ACTIVITY
The whole listing below should be duplicated exactly, with nothing left out.

DATA PROVIDED
***

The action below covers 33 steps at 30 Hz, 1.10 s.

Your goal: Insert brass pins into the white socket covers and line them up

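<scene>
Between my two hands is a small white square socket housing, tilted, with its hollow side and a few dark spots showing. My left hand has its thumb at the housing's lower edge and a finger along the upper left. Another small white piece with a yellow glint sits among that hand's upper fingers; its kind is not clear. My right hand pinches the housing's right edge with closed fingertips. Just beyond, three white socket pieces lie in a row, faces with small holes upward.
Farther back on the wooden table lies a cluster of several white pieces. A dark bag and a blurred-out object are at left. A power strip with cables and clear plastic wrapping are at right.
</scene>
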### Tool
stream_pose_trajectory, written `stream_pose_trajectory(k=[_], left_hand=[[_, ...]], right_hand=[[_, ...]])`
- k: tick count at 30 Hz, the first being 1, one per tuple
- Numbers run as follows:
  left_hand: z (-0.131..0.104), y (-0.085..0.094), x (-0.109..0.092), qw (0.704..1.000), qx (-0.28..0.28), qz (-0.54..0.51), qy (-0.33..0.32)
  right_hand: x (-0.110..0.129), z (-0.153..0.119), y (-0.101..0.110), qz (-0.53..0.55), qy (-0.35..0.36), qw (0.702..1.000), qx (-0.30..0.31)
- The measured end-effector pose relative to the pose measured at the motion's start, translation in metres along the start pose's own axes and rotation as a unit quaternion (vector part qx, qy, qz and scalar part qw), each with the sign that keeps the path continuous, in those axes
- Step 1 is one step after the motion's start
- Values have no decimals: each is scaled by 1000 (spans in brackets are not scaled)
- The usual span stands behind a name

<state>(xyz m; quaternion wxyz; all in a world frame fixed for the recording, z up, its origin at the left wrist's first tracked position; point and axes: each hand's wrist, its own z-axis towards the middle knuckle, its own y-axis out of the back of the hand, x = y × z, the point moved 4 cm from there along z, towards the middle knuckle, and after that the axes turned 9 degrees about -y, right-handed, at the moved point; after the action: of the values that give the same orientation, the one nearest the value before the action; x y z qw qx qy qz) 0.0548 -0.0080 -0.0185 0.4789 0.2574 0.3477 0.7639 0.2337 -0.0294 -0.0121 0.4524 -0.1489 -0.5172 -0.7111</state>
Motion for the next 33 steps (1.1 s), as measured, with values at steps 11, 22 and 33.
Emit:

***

SOLUTION FOR THIS EXERCISE
The action below covers 33 steps at 30 Hz, 1.10 s.

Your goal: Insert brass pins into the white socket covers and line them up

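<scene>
Between my two hands is a small white square socket housing, tilted, with its hollow side and a few dark spots showing. My left hand has its thumb at the housing's lower edge and a finger along the upper left. Another small white piece with a yellow glint sits among that hand's upper fingers; its kind is not clear. My right hand pinches the housing's right edge with closed fingertips. Just beyond, three white socket pieces lie in a row, faces with small holes upward.
Farther back on the wooden table lies a cluster of several white pieces. A dark bag and a blurred-out object are at left. A power strip with cables and clear plastic wrapping are at right.
</scene>
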### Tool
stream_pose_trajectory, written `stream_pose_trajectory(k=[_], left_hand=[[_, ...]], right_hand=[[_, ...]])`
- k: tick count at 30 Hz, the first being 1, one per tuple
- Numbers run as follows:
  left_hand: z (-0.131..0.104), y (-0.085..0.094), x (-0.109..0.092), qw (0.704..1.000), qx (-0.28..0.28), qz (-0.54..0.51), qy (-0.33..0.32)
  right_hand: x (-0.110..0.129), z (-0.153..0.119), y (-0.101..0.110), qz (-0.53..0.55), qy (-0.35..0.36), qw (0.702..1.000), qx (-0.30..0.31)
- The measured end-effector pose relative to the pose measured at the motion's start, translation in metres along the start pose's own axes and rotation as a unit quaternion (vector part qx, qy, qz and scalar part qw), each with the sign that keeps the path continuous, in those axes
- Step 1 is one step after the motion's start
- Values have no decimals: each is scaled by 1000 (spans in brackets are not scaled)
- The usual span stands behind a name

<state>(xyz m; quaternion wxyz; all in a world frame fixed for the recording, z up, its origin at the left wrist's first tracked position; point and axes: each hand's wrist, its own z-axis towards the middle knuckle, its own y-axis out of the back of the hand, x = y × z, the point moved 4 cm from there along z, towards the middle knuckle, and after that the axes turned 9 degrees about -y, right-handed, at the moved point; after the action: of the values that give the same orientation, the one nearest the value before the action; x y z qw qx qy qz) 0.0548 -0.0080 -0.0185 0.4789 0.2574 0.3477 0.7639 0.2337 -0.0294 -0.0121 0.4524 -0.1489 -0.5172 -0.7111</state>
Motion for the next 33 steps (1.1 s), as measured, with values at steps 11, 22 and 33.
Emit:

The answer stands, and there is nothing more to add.